**Description of the task:** What lines of the data include the string "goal"? Copy them all.

Entries taken from a collection:
● ● ● ●

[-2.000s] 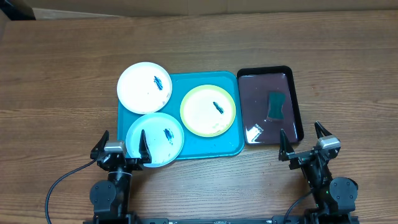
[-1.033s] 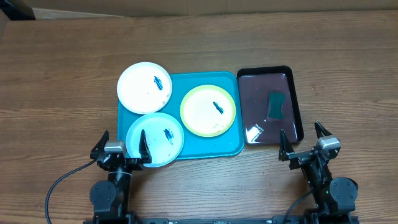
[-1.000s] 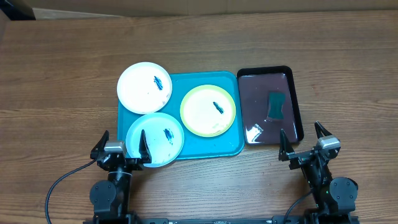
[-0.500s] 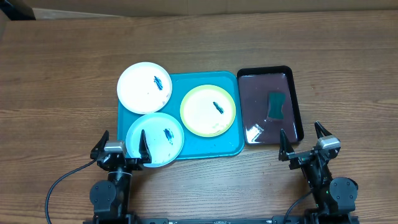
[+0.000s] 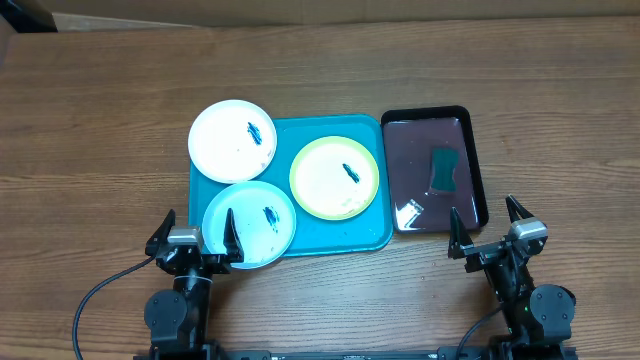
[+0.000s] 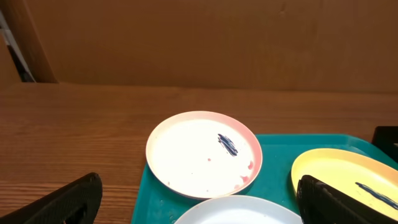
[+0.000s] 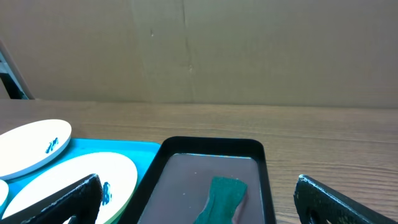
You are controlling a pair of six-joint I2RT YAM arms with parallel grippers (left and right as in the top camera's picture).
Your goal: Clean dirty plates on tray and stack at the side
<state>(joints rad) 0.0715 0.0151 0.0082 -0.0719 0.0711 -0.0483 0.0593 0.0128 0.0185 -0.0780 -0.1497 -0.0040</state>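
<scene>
Wood-grain surface (image 5: 100, 120) | left gripper (image 5: 197, 222) and right gripper (image 5: 485, 212) spread wide, empty, at near edge | three round smeared plates (image 5: 335, 178) lay on flat turquoise tray (image 5: 375, 235), two overhanging its left rim | black tray (image 5: 430, 120) with sponge (image 5: 442, 168) just beside.

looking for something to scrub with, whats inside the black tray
A dark green sponge lies flat inside the black tray; the rest of its floor looks bare and glossy. Anything beneath the sponge is covered.
</scene>
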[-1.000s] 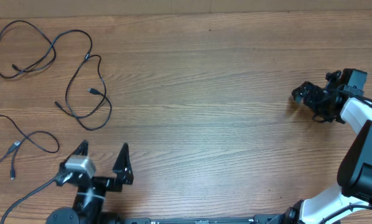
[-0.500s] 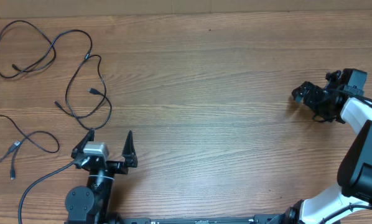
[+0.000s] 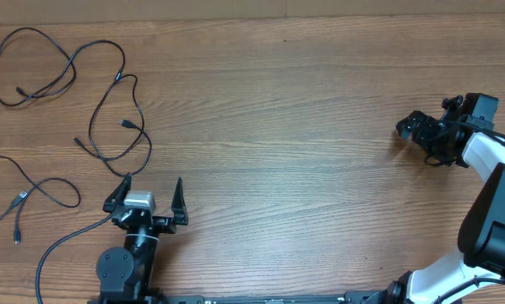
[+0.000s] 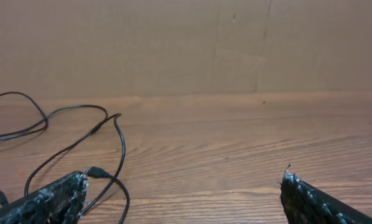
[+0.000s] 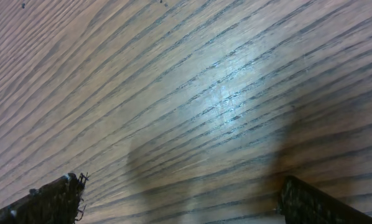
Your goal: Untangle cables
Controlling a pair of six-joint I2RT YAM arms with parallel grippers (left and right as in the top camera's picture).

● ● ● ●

**Answer to the problem:**
Your goal: Clean dirty plates on tray and stack at the side
Your goal: Untangle cables

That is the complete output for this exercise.